**Required work**:
The complete data, repeated exactly, should form your response.

====== Stored data ======

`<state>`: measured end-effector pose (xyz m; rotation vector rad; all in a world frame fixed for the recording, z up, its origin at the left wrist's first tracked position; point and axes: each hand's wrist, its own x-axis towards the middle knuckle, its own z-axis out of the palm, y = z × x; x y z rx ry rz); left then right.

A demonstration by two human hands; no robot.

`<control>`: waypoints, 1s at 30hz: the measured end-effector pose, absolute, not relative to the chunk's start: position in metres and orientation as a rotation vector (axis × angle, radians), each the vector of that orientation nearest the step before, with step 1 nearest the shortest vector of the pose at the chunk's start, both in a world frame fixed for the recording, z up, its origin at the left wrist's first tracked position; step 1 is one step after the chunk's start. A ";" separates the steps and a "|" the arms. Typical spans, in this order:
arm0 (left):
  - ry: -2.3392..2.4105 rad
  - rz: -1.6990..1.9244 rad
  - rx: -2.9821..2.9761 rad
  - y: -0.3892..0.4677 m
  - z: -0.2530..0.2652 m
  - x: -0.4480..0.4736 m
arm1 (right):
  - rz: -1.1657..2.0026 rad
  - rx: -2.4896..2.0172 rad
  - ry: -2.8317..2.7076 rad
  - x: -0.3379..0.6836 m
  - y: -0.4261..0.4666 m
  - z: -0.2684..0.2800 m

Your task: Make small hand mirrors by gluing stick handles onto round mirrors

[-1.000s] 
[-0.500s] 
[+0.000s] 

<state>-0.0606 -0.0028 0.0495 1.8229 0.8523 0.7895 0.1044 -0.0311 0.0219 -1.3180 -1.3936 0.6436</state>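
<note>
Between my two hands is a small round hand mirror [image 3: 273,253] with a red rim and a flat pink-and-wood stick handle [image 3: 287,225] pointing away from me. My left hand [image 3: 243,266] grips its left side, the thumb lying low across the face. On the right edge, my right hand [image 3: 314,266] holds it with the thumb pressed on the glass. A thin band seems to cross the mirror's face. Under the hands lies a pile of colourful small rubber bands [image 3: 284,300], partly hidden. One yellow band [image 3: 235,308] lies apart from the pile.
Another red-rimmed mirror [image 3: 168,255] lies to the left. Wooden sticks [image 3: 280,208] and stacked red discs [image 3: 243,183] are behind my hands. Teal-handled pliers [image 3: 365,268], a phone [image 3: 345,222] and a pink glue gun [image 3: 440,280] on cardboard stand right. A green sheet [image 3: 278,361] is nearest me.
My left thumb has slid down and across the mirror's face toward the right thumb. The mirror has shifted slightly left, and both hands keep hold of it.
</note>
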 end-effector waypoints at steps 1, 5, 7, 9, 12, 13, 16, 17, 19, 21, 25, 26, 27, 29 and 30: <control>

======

**Exercise output**:
`<state>`: measured end-effector pose (xyz m; rotation vector rad; all in a world frame fixed for the recording, z up, its origin at the left wrist's first tracked position; point and axes: each hand's wrist, its own x-axis towards the middle knuckle, its own z-axis out of the palm, y = z × x; x y z rx ry rz); left then right.

A demonstration by two human hands; no robot.

`<control>`: waypoints, 1s at 30hz: the measured end-effector pose, absolute, not relative to the chunk's start: position in metres and orientation as a rotation vector (axis × angle, radians), each the vector of that orientation nearest the step before, with step 1 nearest the shortest vector of the pose at the chunk's start, both in a world frame fixed for the recording, z up, its origin at the left wrist's first tracked position; step 1 is one step after the chunk's start. A ";" separates the steps and a "|" the arms. Typical spans, in this order:
arm0 (left):
  - ry: -2.3392..2.4105 rad
  - rz: -1.6990..1.9244 rad
  - rx: -2.9821..2.9761 rad
  - y: -0.3892..0.4677 m
  - z: -0.2530..0.2652 m
  - x: -0.4480..0.4736 m
arm1 (right):
  - rz: -1.1657..2.0026 rad
  - rx: -2.4896..2.0172 rad
  - ry: -2.8317..2.7076 rad
  - x: -0.3379..0.6836 m
  - y: -0.4261..0.4666 m
  - z: -0.2684..0.2800 m

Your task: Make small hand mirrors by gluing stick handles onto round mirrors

[-1.000s] 
[-0.500s] 
[+0.000s] 

<state>-0.0606 -0.0028 0.0495 1.8229 0.8523 0.7895 0.1044 -0.0311 0.0219 -1.3180 -1.3936 0.6436</state>
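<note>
Between my two hands is a small round hand mirror [image 3: 273,253] with a red rim and a flat pink-and-wood stick handle [image 3: 287,225] pointing away from me. My left hand [image 3: 243,266] grips its left side, the thumb lying low across the face. On the right edge, my right hand [image 3: 314,266] holds it with the thumb pressed on the glass. A thin band seems to cross the mirror's face. Under the hands lies a pile of colourful small rubber bands [image 3: 284,300], partly hidden. One yellow band [image 3: 235,308] lies apart from the pile.
Another red-rimmed mirror [image 3: 168,255] lies to the left. Wooden sticks [image 3: 280,208] and stacked red discs [image 3: 243,183] are behind my hands. Teal-handled pliers [image 3: 365,268], a phone [image 3: 345,222] and a pink glue gun [image 3: 440,280] on cardboard stand right. A green sheet [image 3: 278,361] is nearest me.
My left thumb has slid down and across the mirror's face toward the right thumb. The mirror has shifted slightly left, and both hands keep hold of it.
</note>
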 end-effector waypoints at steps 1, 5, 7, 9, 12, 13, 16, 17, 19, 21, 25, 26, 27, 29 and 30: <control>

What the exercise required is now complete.